Ø Israeli-Palestinian/Arab negotiations and agreements, August 1993-March 2000


The letter illustrates the situation of the Palestinian refugees who suffer from 1948 till this moment. No one is willing to put an end to their suffering. Regardless of what they lost starting from security, lands, homes, and a good future for their kids, they have been humiliated and insulted by every body. Although the United Nations resolution allows the Palestinian refugees to return back to the land that they have been thrown from by force, Palestinian refugees can’t return back. The international community is silent, the United Nation can’t enforce its resolutions, the PLO is paralyzed, and the Arab countries can’t do anything if the people who are themselves must do something are paralyzed as well. So what is the solution? Why do we have to pay the price twice!! I want an answer.
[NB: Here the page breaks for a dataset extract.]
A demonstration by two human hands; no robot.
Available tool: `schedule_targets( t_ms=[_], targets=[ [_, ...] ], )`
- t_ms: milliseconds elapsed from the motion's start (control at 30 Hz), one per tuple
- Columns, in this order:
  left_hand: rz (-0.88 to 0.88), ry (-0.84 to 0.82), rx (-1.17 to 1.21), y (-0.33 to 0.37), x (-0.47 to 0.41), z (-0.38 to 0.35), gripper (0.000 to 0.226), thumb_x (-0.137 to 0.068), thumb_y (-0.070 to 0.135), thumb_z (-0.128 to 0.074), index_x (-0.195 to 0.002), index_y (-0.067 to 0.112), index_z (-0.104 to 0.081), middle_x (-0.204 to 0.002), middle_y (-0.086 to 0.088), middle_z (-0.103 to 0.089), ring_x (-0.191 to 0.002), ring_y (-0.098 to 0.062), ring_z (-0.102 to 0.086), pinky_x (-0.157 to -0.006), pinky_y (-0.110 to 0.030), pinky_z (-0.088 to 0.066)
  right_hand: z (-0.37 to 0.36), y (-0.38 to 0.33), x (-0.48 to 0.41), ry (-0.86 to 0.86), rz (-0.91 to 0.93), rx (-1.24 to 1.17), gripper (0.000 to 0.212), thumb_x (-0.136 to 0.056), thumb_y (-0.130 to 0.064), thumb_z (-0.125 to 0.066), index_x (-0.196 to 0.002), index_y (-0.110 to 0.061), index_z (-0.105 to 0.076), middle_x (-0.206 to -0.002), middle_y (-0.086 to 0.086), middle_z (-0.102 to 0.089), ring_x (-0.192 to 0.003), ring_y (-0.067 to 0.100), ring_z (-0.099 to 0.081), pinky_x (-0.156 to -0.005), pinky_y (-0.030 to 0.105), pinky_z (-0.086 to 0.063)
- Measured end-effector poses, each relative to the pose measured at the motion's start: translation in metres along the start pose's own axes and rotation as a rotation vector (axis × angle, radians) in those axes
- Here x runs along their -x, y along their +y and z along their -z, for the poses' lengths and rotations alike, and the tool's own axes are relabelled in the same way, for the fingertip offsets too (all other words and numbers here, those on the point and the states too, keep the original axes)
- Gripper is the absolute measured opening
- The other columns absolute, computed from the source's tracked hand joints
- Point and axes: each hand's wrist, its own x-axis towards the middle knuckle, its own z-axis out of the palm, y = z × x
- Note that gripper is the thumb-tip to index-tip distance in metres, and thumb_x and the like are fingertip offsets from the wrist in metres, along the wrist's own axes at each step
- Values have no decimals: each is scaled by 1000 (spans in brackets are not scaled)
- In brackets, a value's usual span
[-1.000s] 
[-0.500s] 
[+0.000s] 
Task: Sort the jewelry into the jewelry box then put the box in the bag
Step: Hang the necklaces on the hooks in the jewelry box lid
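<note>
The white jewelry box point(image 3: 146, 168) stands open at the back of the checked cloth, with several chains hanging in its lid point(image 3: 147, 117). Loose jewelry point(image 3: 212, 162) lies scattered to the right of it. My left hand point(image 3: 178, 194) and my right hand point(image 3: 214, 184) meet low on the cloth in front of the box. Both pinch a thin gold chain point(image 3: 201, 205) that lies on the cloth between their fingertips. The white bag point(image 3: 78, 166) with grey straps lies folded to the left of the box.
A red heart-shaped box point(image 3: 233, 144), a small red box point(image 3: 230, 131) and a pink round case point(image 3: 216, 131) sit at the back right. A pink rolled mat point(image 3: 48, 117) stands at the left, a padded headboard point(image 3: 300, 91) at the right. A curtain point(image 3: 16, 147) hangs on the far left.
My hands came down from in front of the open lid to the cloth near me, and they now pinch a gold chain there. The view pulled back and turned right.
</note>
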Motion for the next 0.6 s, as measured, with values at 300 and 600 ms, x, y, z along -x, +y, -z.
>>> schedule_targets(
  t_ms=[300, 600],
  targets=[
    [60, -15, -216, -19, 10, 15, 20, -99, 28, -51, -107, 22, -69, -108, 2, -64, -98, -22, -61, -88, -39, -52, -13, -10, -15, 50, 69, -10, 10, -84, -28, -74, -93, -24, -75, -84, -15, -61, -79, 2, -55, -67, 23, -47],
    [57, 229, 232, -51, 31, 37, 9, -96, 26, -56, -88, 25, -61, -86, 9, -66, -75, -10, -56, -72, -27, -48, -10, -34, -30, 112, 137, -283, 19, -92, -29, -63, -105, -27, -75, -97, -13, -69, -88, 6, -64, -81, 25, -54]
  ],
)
I feel that we as refugees are dumped both by the PLO and the Arab countries. We can’t get nor Palestinian passports neither the citizenship of the Arab countries in which we live! I feel that we have no identity. No future. You can’t imagine how Palestinian refuges suffer when it comes to visas and traveling. They are not allowed even to visit some other countries. For example, my mom hasn’t seen her sister since the first gulf war, that’s mean about 14 years although she lives in Kuwait near UAE! My poor aunt is dying to come to UAE at least for 2 weeks to see us and her sister. Is there any rule in humanity bans two sisters from seeing each?

I have seen long time ago a program about the Palestinian refugees in Lebanon. Oh my god. What I saw was unbelievable. Animals can’t live in such situations then how about human beings! No Clean water. No electricity! No Education! Unemployment! What a life! They live in verrry small rooms built of broken wood and asbestos which is not healthy at all. Imagine their situation in the winter then. I keep telling my self that I would have been one of them. Their homeless kids have one dream. It’s only one dream. Although it’s pinky and optimistic, it sounds to be impossible which is returning back to their homes in Palestine. These kids might be asking themselves the reasons behind living in camps and nasty districts separating them from the rest of the society as if they are viruses that spread diseases. No one will answer their question. They will wait till they grow up and figure out that they were born Palestinians that’s why they must suffer the loss of identity and land.

Finally as it was said, every one is born in his/her country except the refugee whose homeland is born in his/her heart.